Sunday, December 19, 2010

An asteroid playing comet, fine Geminids and not a "solstice lunar eclipse"

For 104 years the body carring the name (596) Scheila behaved like a perfect main belt asteroid - but now it's suddenly become a weird comet! This short report in German summarizes early developments and links to all that was known at the time, such as this, this and this report. Since then we have more reports from Dec. 18 (more) and Dec. 17, photo collections here, here and here and pictures of Dec. 17 (and 16 and 13; more), Dec. 16 (more), Dec. 15 (more) and Dec. 13 - it looks like the coma is fading already. • A new 'Russian' comet, C/2010 X1 (Elenin): a TV report and a Dec. 11 image. • Other recent comet pictures: 204P and 43P (both with nice tails), P/2010 V1 (earlier; not that impressive) - and Hartley 2, still a green blob amonst a lot of deep sky objects. • Organic material in the meteorites from asteroid 2010 TC3 (more and more) and 2004's comet Machholz (mehr).

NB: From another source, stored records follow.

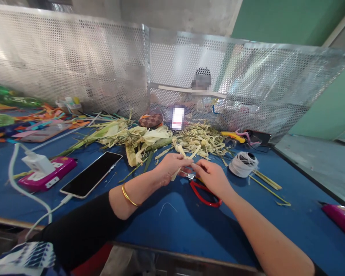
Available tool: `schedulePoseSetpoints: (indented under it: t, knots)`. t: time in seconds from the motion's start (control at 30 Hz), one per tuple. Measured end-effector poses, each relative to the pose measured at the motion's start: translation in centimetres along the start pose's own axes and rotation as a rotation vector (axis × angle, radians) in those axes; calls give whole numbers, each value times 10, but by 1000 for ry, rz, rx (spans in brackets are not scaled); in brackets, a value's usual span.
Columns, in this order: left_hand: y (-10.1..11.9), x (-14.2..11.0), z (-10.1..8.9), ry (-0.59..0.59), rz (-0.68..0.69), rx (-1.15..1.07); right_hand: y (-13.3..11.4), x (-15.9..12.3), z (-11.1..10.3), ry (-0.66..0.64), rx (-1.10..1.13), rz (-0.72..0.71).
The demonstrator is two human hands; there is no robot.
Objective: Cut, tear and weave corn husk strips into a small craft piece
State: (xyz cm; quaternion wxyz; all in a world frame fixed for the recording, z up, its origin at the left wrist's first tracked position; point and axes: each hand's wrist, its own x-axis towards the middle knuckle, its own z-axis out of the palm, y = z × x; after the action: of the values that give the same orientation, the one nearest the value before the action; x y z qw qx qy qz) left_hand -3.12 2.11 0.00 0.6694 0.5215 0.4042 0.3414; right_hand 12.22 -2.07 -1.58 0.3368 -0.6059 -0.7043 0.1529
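Observation:
My left hand (pixel 172 167) is closed around a pale strip of corn husk (pixel 181 151) that sticks up from its fingers. My right hand (pixel 212 175) meets it from the right, fingertips pinched on the same strip. Both hands hover just above the blue table (pixel 189 226). Red-handled scissors (pixel 202 193) lie on the table right under my right hand. A gold bangle sits on my left wrist.
A pile of corn husks and shreds (pixel 149 138) lies behind the hands. A spool of white thread (pixel 243 163) sits to the right. A black phone (pixel 91 174) and a pink power bank with charger (pixel 46 172) lie at left. A perforated metal screen (pixel 103 65) backs the table.

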Motion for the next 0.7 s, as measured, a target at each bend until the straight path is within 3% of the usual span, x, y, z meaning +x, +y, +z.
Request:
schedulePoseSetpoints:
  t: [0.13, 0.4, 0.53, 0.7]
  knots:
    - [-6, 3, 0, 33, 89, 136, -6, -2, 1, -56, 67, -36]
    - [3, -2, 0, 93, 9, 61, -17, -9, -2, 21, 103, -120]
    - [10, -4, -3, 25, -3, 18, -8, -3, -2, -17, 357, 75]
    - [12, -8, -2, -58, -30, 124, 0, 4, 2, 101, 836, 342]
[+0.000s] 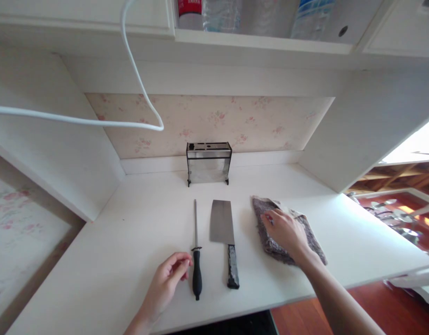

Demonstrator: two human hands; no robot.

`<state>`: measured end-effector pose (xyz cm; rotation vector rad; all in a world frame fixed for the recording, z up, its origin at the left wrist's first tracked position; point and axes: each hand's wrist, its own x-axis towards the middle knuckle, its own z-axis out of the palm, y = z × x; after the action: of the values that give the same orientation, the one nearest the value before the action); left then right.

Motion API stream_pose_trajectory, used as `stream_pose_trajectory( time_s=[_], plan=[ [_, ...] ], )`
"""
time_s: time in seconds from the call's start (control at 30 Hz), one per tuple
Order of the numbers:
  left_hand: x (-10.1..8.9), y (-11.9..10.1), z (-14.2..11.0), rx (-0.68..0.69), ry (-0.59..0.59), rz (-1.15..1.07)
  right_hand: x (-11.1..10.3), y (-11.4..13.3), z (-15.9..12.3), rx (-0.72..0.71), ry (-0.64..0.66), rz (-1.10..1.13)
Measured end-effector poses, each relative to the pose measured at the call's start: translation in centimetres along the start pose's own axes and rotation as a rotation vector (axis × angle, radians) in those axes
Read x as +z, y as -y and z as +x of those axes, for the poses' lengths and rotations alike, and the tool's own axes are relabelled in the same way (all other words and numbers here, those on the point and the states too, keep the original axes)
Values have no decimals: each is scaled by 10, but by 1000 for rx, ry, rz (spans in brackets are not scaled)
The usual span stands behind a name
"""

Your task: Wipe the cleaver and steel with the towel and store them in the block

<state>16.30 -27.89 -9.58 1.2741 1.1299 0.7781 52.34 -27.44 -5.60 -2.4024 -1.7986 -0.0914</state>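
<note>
A black-handled thin steel rod and, right of it, a broad grey steel cleaver lie unheld; your left hand curls narrow, seemingly empty; your right hand rests on folded grey-brown cloth, grip unclear.

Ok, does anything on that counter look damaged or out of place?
The cleaver handle looks odd: its surface is blotched grey and black, possibly from wear. A small dark speck also marks the counter, left of the sharpening rod.

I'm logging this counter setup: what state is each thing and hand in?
Sharpening steel: lying flat
Cleaver: lying flat
Towel: folded
Knife rack: upright
White cable: bent
Bottles: stored overhead, fill unclear
Left hand: loosely curled beside the sharpening steel
Right hand: resting on the towel
</note>
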Motion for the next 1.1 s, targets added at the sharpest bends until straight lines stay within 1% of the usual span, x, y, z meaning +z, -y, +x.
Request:
stream_pose_trajectory(
  time_s=[0.1,0.2,0.27,0.33,0.4,0.47,0.53,0.6,0.67,0.77,0.83,0.9,0.97,1.0,1.03,1.1],
  plan=[
    [2,8,-1,-9,-11,-3,9,-33,11,51,23,22],
    [3,12,-1,-2,-6,9,24,-64,24,2,14,18],
    [3,13,0,4,-8,22,33,-78,32,-24,-12,-3],
    [3,14,0,6,-7,31,36,-83,38,9,-30,-22],
    [3,14,0,6,-5,34,35,-77,40,65,-59,-8],
    [4,14,0,8,0,37,32,-60,37,85,-88,33],
    [4,13,-1,9,10,51,32,-39,28,62,-94,63],
    [6,12,-1,12,24,82,37,-19,16,19,-68,63],
    [8,11,-2,25,34,133,45,-7,6,-32,-28,43],
    [11,11,-4,80,22,238,56,-8,-5,-96,2,20],
    [13,12,-6,119,1,293,57,-15,-10,-125,-21,25],
    [13,14,-6,143,-16,308,52,-19,-18,-158,-81,47],
    [14,14,-6,161,-28,301,41,-15,-31,-203,-119,103],
    [14,15,-6,170,-33,297,34,-9,-38,-234,-93,141],
    [14,15,-6,177,-38,296,27,-2,-47,-274,-30,180],
    [14,15,-5,181,-41,293,13,18,-62,-379,154,230]
  ],
)
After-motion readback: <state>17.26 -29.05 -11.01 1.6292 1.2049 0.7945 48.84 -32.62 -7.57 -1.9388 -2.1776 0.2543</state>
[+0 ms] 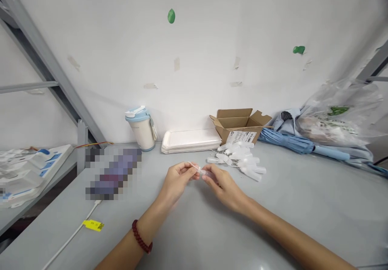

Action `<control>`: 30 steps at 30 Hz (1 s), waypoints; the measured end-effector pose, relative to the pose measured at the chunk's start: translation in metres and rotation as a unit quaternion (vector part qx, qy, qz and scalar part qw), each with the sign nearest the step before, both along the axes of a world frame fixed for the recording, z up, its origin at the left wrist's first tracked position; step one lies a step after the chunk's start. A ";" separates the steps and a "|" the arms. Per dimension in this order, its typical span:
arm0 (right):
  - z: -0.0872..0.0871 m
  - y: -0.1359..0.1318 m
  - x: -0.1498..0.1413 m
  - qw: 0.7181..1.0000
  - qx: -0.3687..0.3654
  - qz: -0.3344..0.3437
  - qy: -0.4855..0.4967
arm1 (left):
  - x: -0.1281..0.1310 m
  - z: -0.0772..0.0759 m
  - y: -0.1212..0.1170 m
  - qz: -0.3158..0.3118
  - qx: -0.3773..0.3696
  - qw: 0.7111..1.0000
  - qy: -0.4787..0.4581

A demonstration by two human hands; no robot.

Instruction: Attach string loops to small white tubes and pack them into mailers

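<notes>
My left hand (178, 179) and my right hand (222, 185) meet just above the grey table, fingertips nearly touching. Between them is a small translucent white plastic piece (201, 171), whose exact kind I cannot make out. The right fingers wrap its tube-like end, partly hiding it. My left thumb and fingers pinch the other end, where a thin white strip or cord (192, 165) sticks up. Behind my right hand lies a loose pile of similar translucent plastic pieces (239, 156), each with a tube-like end.
An open cardboard box (239, 128) stands behind the pile, beside a stack of flat white cartons (191, 140). Further left are a lidded cup (142, 130) and a blurred-out device (115, 175) on a white cable (71, 237). A folded blue umbrella (287, 140) and plastic bag (339, 116) lie right.
</notes>
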State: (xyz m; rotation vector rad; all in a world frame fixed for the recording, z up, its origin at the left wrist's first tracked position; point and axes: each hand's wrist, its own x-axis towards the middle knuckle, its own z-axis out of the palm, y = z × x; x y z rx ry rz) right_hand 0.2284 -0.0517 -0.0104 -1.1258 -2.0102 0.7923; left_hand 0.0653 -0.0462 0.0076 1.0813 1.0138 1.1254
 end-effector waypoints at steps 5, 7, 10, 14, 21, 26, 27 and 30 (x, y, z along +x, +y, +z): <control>0.006 0.002 0.000 0.974 -0.181 0.042 0.132 | 0.000 0.005 0.001 -0.015 0.070 0.992 0.099; 0.007 0.003 0.001 0.948 -0.254 0.060 0.183 | -0.001 0.006 0.001 -0.020 0.090 0.988 0.124; 0.008 0.003 0.001 0.920 -0.308 0.065 0.234 | -0.002 0.007 0.001 -0.024 0.078 0.986 0.148; 0.011 0.001 0.001 0.901 -0.339 0.057 0.263 | -0.003 0.005 0.001 -0.056 0.087 0.982 0.156; 0.010 0.003 0.001 0.871 -0.412 0.057 0.262 | -0.009 0.002 0.003 -0.140 0.106 0.979 0.103; 0.016 0.001 0.001 0.882 -0.393 0.055 0.256 | -0.009 0.007 0.002 -0.135 0.058 0.982 0.119; 0.017 0.001 0.001 0.886 -0.386 0.052 0.254 | -0.009 0.008 0.001 -0.132 0.050 0.980 0.141; 0.018 0.000 0.001 0.895 -0.365 0.042 0.253 | -0.007 0.009 -0.001 -0.145 0.062 0.967 0.202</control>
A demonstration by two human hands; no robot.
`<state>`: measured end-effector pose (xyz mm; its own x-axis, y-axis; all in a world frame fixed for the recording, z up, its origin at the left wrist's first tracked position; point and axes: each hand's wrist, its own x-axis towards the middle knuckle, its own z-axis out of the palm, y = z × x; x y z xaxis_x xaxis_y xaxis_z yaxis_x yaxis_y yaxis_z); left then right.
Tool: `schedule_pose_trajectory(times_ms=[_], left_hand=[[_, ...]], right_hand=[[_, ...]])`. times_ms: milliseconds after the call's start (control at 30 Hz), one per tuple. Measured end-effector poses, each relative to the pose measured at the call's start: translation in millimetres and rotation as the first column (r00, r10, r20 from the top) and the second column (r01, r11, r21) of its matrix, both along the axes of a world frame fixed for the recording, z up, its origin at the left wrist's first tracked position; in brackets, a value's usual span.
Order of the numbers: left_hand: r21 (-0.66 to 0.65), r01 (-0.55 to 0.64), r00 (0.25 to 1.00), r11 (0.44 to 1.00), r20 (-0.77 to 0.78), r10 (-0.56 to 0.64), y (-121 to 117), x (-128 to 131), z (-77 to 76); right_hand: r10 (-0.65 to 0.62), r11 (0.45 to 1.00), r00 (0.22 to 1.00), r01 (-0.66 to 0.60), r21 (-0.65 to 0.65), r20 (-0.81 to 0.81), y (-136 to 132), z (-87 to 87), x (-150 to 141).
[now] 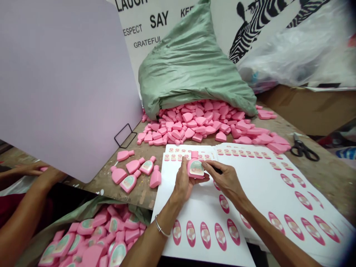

The Geminids of 2010 have peaked on Dec. 14 with a ZHR a bit above 100 (just as predicted): pictures, collections and videos here, here, here, here, here, here, here, here and here. • More about that British bolide thing (with a little dashboard-cam video). • Contrary to numerous stories, the Dec. 21 total lunar eclipse (more, more, more, more) does not happen on the same (calendar) day in general as the solstice which occurs some 15 hours later: From this immediately follows that both events happen on subsequent days for 2/3 of the planet, e.g. most of Europe but also Hawaii. • Further images of the big white storm on Saturn of Dec. 14 and Dec. 13 (more) and reports of Dec. 16 and Dec. 12. • Marvellous Jupiter images (before the SEB revival) from Barbados!

A lot is happening on the Sun, though not in white light: amateur dopplergrams from Dec. 6., more and more early Dec. pics, studies of a global eruption on Aug. 1 with "sympathetic flares" (more, more), the roles of the SDO and SORCE satellites in solar studies, a storm prediction that failed, ESA's helioviewer software, and the pulsating aurora. • Finally an AGU press conference reported preliminary results on city light pollution enhancing air pollution (more, more and more) - which led to a reaction from IDA in which the study leader isn't interested, though, as he said in Q&A.